* ASSIGNMENT
Pictures aside, copy every record word for word.

Saved entries
▼▼▼

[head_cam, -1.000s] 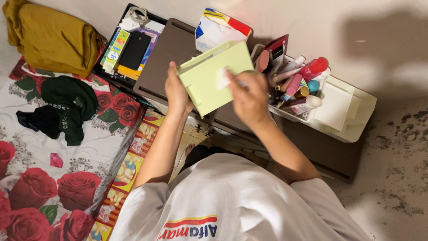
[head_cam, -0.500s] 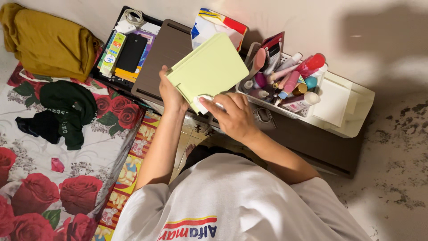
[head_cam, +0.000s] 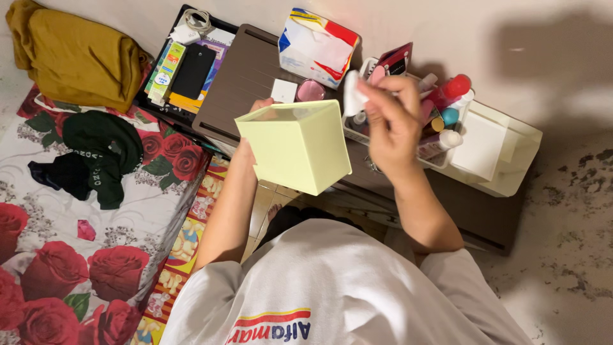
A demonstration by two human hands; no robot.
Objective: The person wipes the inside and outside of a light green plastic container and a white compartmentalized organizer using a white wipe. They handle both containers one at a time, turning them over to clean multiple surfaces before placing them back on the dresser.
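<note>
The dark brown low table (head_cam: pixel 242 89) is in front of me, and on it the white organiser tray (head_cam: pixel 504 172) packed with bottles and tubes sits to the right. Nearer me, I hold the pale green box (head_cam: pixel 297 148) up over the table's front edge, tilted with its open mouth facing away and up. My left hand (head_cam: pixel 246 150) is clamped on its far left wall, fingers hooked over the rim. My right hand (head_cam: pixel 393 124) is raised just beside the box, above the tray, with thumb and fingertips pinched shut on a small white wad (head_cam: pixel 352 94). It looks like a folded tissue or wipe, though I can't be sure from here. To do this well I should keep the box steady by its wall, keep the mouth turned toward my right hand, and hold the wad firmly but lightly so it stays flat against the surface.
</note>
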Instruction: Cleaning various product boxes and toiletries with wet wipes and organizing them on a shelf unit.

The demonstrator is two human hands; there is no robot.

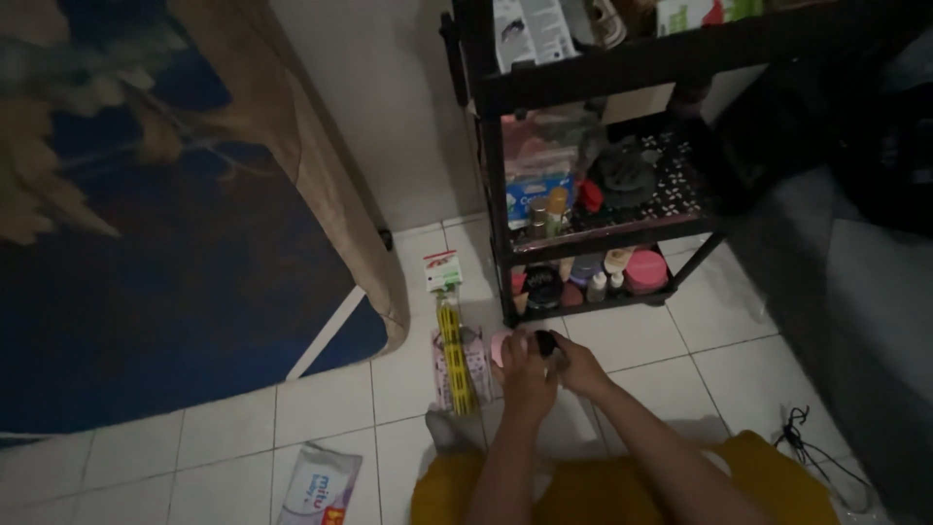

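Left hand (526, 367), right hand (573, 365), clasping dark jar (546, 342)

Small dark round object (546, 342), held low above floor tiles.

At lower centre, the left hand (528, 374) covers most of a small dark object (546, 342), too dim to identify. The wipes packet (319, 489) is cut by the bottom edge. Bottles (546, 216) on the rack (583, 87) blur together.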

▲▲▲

* ANSWER BOX
[head_cam, -1.000s] 
[head_cam, -0.500s] 
[head_cam, +0.000s] 
A demonstration by two human hands; no robot.
Objective: The person wipes the inside and outside of a light green plastic container and a white compartmentalized organizer using a white wipe. They handle both containers one at a time, turning them over to clean multiple surfaces before placing them back on the dresser.
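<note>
The dark brown low table (head_cam: pixel 242 89) is in front of me, and on it the white organiser tray (head_cam: pixel 504 172) packed with bottles and tubes sits to the right. Nearer me, I hold the pale green box (head_cam: pixel 297 148) up over the table's front edge, tilted with its open mouth facing away and up. My left hand (head_cam: pixel 246 150) is clamped on its far left wall, fingers hooked over the rim. My right hand (head_cam: pixel 393 124) is raised just beside the box, above the tray, with thumb and fingertips pinched shut on a small white wad (head_cam: pixel 352 94). It looks like a folded tissue or wipe, though I can't be sure from here. To do this well I should keep the box steady by its wall, keep the mouth turned toward my right hand, and hold the wad firmly but lightly so it stays flat against the surface.
</note>
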Instruction: Cleaning various product boxes and toiletries with wet wipes and organizing them on a shelf unit.

The demonstrator is two human hands; there is no robot.


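Left hand (526, 367), right hand (573, 365), clasping dark jar (546, 342)

Small dark round object (546, 342), held low above floor tiles.

At lower centre, the left hand (528, 374) covers most of a small dark object (546, 342), too dim to identify. The wipes packet (319, 489) is cut by the bottom edge. Bottles (546, 216) on the rack (583, 87) blur together.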

The answer requires no further additions.